Don’t stick yourself to the first person you meet

It’s really easy to find yourself stuck in the one conversation and sometimes it can feel tricky, awkward or rude to extract yourself. Remember that everyone is there to network so you can gracefully ‘unstick’ by saying with a smile “Well, it’s been lovely to meet you but I don’t want to stop you from meeting some of the other people in the room so let’s swap business cards and I’ll catch up with you again sometime.”

Follow up

If you say you’ll send someone an email, connect them to someone else, get the link for that app you recommended – do it. But try to stop yourself from over-committing in the enthusiasm for the event!

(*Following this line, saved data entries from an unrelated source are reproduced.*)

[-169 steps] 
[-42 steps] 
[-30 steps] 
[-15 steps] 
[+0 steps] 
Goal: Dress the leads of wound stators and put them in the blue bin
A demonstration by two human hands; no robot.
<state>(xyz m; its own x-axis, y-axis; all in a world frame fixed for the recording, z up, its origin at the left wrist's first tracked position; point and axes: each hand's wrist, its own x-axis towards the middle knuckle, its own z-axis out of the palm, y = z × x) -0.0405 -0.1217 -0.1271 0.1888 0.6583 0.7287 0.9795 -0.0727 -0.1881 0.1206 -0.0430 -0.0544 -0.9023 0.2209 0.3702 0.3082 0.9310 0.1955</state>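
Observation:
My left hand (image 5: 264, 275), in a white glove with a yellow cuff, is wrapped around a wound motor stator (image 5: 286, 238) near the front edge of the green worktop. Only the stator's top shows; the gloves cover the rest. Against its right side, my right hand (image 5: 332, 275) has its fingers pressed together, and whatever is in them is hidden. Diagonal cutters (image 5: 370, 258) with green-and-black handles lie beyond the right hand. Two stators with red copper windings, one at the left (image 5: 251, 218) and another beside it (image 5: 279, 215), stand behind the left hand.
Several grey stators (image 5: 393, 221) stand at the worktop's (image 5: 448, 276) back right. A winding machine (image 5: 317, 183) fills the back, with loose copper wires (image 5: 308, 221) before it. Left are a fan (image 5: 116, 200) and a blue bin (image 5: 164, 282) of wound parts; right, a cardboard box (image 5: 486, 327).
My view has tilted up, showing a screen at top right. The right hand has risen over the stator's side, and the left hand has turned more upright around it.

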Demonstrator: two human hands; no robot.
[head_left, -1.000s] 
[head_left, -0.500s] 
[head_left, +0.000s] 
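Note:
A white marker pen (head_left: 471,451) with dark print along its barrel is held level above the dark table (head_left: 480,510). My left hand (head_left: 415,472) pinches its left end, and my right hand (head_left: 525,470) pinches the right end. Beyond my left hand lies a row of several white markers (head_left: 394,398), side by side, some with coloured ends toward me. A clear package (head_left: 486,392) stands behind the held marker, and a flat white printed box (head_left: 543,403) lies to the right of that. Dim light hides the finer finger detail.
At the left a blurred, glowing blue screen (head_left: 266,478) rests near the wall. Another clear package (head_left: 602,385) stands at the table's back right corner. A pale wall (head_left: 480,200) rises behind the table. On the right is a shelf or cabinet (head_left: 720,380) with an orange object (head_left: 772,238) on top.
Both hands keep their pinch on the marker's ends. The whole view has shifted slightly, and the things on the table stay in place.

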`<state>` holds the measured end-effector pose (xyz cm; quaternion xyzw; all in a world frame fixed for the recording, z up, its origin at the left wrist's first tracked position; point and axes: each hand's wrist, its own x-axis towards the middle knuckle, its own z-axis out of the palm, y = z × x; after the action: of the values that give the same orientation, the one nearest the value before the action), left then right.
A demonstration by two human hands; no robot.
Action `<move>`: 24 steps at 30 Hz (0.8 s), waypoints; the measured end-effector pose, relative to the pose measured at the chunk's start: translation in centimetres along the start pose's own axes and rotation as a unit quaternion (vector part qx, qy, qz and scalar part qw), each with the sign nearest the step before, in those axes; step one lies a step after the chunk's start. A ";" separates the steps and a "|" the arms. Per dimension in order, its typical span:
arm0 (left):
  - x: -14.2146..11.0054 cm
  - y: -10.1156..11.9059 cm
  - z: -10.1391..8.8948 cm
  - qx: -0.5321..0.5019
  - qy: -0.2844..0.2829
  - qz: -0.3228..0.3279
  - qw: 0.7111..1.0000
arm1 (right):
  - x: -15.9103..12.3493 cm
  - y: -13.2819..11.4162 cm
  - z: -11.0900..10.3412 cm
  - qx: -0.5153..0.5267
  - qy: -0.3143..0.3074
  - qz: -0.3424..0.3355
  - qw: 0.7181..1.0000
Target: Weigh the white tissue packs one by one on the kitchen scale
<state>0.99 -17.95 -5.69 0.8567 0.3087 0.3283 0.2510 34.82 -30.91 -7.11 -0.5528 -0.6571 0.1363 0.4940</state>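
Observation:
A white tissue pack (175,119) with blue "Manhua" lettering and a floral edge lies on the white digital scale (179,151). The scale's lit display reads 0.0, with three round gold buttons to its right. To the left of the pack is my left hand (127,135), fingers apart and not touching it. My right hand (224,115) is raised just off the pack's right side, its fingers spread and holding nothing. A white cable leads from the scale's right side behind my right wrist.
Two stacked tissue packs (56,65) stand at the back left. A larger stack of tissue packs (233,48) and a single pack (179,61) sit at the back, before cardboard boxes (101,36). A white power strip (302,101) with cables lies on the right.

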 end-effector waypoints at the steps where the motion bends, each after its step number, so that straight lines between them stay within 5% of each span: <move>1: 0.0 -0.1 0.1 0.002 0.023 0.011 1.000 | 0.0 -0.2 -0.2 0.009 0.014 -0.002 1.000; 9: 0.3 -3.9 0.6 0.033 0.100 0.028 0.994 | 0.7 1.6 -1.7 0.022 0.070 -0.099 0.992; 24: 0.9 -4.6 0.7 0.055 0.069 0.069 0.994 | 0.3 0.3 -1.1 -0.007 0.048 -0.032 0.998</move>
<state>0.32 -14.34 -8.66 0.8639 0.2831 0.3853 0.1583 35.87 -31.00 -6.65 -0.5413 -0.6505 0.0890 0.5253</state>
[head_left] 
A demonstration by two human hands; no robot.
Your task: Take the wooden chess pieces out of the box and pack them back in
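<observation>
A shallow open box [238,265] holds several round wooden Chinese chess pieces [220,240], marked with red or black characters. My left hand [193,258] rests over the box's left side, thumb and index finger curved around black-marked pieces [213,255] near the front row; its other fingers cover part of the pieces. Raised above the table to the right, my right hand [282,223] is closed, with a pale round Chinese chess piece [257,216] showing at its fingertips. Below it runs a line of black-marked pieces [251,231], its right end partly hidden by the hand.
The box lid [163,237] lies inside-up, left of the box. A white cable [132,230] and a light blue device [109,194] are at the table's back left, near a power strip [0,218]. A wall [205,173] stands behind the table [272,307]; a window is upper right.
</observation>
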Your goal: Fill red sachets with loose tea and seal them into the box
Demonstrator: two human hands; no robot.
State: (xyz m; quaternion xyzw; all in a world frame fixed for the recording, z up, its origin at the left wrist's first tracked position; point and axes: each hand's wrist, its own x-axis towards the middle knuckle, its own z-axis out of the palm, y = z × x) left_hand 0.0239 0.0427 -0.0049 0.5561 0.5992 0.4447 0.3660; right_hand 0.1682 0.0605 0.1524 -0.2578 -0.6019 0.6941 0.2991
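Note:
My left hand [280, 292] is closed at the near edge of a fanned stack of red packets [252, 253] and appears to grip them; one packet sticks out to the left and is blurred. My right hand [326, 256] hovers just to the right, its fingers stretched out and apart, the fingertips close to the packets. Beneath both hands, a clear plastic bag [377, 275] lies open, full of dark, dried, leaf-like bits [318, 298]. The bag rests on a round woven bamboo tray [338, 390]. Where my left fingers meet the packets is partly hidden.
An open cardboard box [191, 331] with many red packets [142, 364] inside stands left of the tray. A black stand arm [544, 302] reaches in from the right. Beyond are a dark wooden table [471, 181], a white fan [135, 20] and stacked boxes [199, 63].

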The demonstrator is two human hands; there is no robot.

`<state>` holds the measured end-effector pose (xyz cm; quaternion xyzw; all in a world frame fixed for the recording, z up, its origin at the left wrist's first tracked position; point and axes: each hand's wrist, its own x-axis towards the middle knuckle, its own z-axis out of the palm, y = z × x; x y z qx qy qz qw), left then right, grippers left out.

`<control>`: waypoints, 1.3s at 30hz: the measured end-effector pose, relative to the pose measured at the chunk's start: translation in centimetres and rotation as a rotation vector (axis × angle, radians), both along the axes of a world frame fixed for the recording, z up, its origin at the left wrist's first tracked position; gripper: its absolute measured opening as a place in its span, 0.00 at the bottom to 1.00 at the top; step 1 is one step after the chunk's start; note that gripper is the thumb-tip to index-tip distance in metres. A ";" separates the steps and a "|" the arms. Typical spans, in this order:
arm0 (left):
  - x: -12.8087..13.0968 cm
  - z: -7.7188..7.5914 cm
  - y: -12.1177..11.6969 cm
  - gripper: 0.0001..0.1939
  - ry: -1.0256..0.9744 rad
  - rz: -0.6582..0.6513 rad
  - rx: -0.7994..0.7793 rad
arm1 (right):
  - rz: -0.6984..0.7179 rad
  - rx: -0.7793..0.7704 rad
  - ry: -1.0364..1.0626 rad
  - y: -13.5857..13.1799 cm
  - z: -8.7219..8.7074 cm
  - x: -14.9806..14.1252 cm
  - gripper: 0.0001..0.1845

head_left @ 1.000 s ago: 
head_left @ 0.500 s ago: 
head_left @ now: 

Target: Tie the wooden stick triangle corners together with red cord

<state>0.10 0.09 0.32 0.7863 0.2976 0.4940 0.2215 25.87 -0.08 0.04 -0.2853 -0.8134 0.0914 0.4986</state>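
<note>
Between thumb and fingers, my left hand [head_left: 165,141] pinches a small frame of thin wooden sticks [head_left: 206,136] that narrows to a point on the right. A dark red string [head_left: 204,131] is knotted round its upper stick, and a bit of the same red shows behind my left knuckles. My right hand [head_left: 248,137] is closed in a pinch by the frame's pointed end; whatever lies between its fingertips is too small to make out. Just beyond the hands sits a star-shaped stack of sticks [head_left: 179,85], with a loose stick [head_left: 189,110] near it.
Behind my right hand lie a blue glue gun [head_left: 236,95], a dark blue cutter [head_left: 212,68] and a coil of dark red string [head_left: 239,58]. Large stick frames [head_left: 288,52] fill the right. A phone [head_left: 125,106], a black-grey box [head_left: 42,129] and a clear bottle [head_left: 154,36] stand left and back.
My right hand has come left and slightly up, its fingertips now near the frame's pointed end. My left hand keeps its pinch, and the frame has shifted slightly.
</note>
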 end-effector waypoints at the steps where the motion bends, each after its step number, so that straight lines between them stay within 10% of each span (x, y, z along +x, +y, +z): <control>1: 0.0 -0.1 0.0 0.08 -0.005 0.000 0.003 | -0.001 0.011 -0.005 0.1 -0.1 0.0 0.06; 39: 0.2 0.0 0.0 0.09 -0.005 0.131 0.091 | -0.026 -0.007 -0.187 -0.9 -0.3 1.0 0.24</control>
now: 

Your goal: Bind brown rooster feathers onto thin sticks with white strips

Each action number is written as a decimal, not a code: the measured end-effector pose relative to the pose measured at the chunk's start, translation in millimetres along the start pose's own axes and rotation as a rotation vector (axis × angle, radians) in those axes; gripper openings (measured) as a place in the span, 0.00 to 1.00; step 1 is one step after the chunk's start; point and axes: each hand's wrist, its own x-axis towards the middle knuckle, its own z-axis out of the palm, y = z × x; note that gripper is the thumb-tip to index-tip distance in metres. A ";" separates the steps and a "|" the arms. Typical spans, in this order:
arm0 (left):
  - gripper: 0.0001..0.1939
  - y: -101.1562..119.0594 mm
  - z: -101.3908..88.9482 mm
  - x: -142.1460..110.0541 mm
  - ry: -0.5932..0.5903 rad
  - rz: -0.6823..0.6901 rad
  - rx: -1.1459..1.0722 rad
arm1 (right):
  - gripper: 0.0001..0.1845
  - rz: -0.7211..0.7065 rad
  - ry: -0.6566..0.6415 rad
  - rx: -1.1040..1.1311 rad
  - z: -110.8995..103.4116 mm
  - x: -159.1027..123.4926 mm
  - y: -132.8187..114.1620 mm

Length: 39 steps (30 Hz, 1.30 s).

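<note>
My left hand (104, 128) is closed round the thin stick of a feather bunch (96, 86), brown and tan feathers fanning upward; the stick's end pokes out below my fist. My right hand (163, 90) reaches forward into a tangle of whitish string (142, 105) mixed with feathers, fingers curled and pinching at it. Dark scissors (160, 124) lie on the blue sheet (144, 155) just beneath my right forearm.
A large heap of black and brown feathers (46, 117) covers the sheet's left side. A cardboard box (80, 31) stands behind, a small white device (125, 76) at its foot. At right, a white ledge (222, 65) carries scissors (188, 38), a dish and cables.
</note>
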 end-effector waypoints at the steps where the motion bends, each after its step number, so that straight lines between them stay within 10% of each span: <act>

The professional social network LinkedIn is a great platform to connect online with people who you meet, who you want to keep in mind. (We’ve explained more on LinkedIn here.)

Try before you ‘buy’

There are LOTS of business networking events out there, but it’s very easy to find you have a diary full of networking events and no time to actually work on your business! When you’re starting out it’s very useful to try out a variety of networks and see where you feel you ‘fit’. Some just won’t feel ‘you’ and others will. If it’s a network with a membership commitment – try to go to a few of their events to get a feel for what the members are like and if you feel it’s relatable, before you join. Be wary of networks that make you sign up and part with a lot of money, unless you can a) afford it, b) get along easily to enough events without compromising your business or home life and c) be sure of the value of the investment – through the ‘fit’ of other attendees with your own business needs or the likelihood that the network will offer you new business opportunities. If you feel you’re being pressurised to join up – step away. No network out there is so essential that you should be under pressure to commit, and no network can guarantee you sales – these only come from effort on your part.

Network online

We’ve mentioned LinkedIn already and there you can find Groups with a wide range of interest areas, from particular industry groups to geographical areas. Facebook and even Instagram also have online-only business groups where you can chat to like-minded business owners, ask questions, find suppliers and more. Remember though that your online profile is your ‘shop window’ on these groups so…

Stay professional!

Whether you’re networking face to face or online, a business network isn’t the place to scoop up the free wine, or let your guard down and invite gossip or bad-mouthing. Online, lock down the privacy settings on your partying photos to ‘friends only’, which allows you to continue posting on business pages without the risk of people being able to click through to see your ‘out of work’ stuff.

Some of your best business allies and friends can come from the networks you take part in, so take the plunge and give it a go!